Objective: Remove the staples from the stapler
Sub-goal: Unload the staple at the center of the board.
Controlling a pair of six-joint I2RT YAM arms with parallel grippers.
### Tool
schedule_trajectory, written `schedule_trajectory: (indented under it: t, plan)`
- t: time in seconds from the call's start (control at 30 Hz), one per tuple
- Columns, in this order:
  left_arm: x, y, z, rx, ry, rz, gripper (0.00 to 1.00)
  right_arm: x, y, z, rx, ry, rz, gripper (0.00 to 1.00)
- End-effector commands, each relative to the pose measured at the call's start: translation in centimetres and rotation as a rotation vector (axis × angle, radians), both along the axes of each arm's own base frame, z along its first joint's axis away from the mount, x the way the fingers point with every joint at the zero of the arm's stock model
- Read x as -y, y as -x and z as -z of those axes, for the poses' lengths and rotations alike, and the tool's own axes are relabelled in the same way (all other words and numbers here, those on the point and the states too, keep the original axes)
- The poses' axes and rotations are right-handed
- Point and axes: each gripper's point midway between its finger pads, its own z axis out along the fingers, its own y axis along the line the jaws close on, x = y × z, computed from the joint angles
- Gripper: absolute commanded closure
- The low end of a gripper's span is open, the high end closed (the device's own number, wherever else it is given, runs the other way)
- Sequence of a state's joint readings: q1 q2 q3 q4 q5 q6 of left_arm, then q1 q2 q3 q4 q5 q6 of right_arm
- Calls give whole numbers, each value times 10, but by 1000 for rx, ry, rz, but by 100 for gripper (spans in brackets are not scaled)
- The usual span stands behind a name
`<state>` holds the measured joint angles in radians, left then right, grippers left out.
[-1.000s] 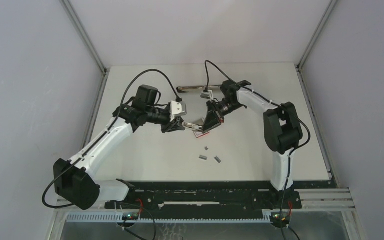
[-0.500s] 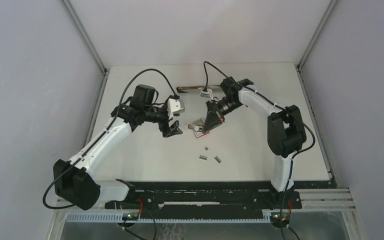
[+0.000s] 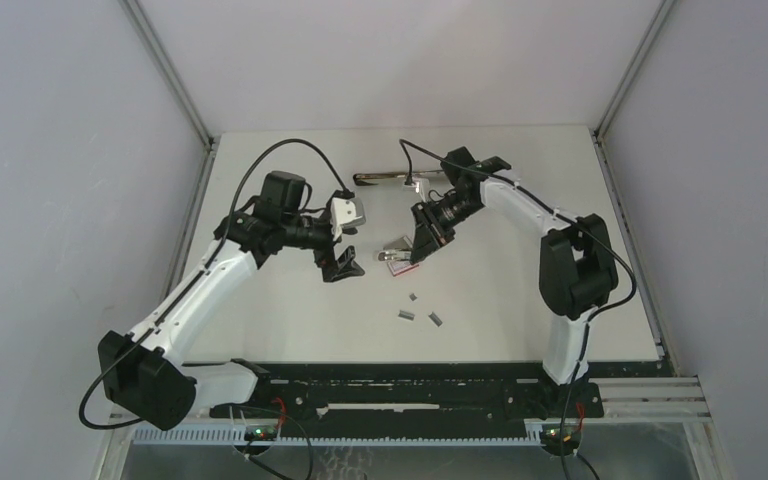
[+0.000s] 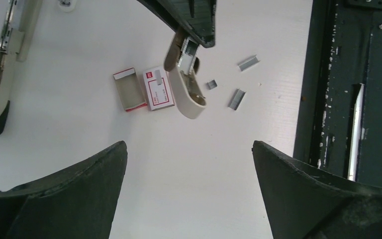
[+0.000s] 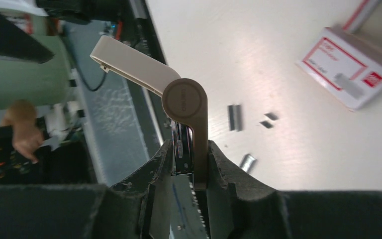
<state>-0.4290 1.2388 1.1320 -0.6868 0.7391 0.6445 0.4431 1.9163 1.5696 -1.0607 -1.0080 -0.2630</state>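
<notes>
Jaws on the left gripper (image 3: 344, 266) are spread wide with nothing between them. It is held above the desk (image 3: 290, 310), just left of the work.

In the left wrist view a red-and-white box (image 4: 157, 88) is seen lying flat, with its open tray (image 4: 129, 89) touching it. A second stapler (image 3: 385, 178) is noted at the far edge, apart from the rest.

Next over, the stapler (image 4: 189, 87) is pinched by its body in the narrow-set jaws of the right gripper (image 5: 189, 154). Its beige top is swung open and its nose is pointed down toward the desk.

Three small groups of staples (image 3: 407, 316) are seen lying loose on the desk. They are placed nearer the arm bases, slightly right of the stapler, and apart from the box.

Step judged: unloading is partly done, with the stapler opened and presented. Whether a strip is left in the channel cannot be told for sure, though a grey piece is glimpsed there in the left wrist view.

Next move, if one remains: the open left jaws are to be brought onto that strip and closed lightly. The strip is then to be drawn out along the channel while the stapler is steadied by the right.
</notes>
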Motion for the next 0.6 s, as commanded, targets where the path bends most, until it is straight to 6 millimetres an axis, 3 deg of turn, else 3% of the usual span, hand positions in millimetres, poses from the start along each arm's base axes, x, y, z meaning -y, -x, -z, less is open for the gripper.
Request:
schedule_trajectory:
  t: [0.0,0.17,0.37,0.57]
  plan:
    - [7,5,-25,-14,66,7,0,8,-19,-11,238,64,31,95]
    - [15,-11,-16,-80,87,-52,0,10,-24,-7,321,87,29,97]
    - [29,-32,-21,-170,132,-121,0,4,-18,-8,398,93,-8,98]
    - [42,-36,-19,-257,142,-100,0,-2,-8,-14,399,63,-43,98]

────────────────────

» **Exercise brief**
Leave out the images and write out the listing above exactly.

» **Response area**
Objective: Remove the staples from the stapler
Sub-goal: Unload the staple at the center of the board.
Controlling a pair of six-joint I2RT YAM arms with parallel grippers.
### Tool
schedule_trajectory, written `schedule_trajectory: (indented under it: t, plan)`
- t: time in seconds from the call's start (control at 30 Hz), one per tuple
- Columns, in this order:
  left_arm: x, y, z, rx, ry, rz, gripper (0.00 to 1.00)
  right_arm: x, y, z, rx, ry, rz, gripper (0.00 to 1.00)
- End-effector commands, each relative to the pose measured at the call's start: translation in centimetres and rotation as a rotation vector (axis × angle, radians), both along the axes of each arm's own base frame, z along its first joint's axis away from the mount, x the way the fingers point with every joint at the zero of the arm's stock model
- Read x as -y, y as -x and z as -z of those axes, for the poses' lengths and rotations alike, and the tool's own axes are relabelled in the same way (all other words and numbers here, those on the point and the states too, keep the original axes)
- The poses' axes and rotations are right-handed
- Point and axes: each gripper's point midway between its finger pads, its own z axis out along the fingers, its own y axis along the line the jaws close on, x = y × z, computed from the joint angles
- Gripper: absolute commanded closure
- The low end of a gripper's span is open, the high end closed (the device's own number, wherever else it is given, runs the other way)
- Sequence of a state's joint readings: q1 q2 q3 q4 q5 q6 of left_arm, then q1 q2 q3 q4 q5 q6 of right_arm
- Calls give whole numbers, each value times 10, but by 1000 for rx, ry, rz, but by 100 for gripper (spans in brackets are not scaled)
- The usual span stands behind a name
`<state>` holds the measured joint angles in radians, left then right, grippers left out.
[-1.000s] 
[-0.500s] 
[+0.000s] 
[+0.000s] 
[+0.000s] 
<state>-0.4290 1.2388 1.1320 -0.6868 0.7391 0.6445 0.4431 1.9163 1.5696 -1.0607 -1.0080 -0.2630</state>
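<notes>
Jaws on the left gripper (image 3: 344, 266) are spread wide with nothing between them. It is held above the desk (image 3: 290, 310), just left of the work.

In the left wrist view a red-and-white box (image 4: 157, 88) is seen lying flat, with its open tray (image 4: 129, 89) touching it. A second stapler (image 3: 385, 178) is noted at the far edge, apart from the rest.

Next over, the stapler (image 4: 189, 87) is pinched by its body in the narrow-set jaws of the right gripper (image 5: 189, 154). Its beige top is swung open and its nose is pointed down toward the desk.

Three small groups of staples (image 3: 407, 316) are seen lying loose on the desk. They are placed nearer the arm bases, slightly right of the stapler, and apart from the box.

Step judged: unloading is partly done, with the stapler opened and presented. Whether a strip is left in the channel cannot be told for sure, though a grey piece is glimpsed there in the left wrist view.

Next move, if one remains: the open left jaws are to be brought onto that strip and closed lightly. The strip is then to be drawn out along the channel while the stapler is steadied by the right.
</notes>
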Motion for the next 0.6 s, as commanded, targets where the path bends most, until it is straight to 6 millimetres an axis, 3 deg of turn, else 3% of the usual span, hand positions in millimetres, poses from the start along each arm's base axes, x, y, z meaning -y, -x, -z, less is open for the gripper.
Request:
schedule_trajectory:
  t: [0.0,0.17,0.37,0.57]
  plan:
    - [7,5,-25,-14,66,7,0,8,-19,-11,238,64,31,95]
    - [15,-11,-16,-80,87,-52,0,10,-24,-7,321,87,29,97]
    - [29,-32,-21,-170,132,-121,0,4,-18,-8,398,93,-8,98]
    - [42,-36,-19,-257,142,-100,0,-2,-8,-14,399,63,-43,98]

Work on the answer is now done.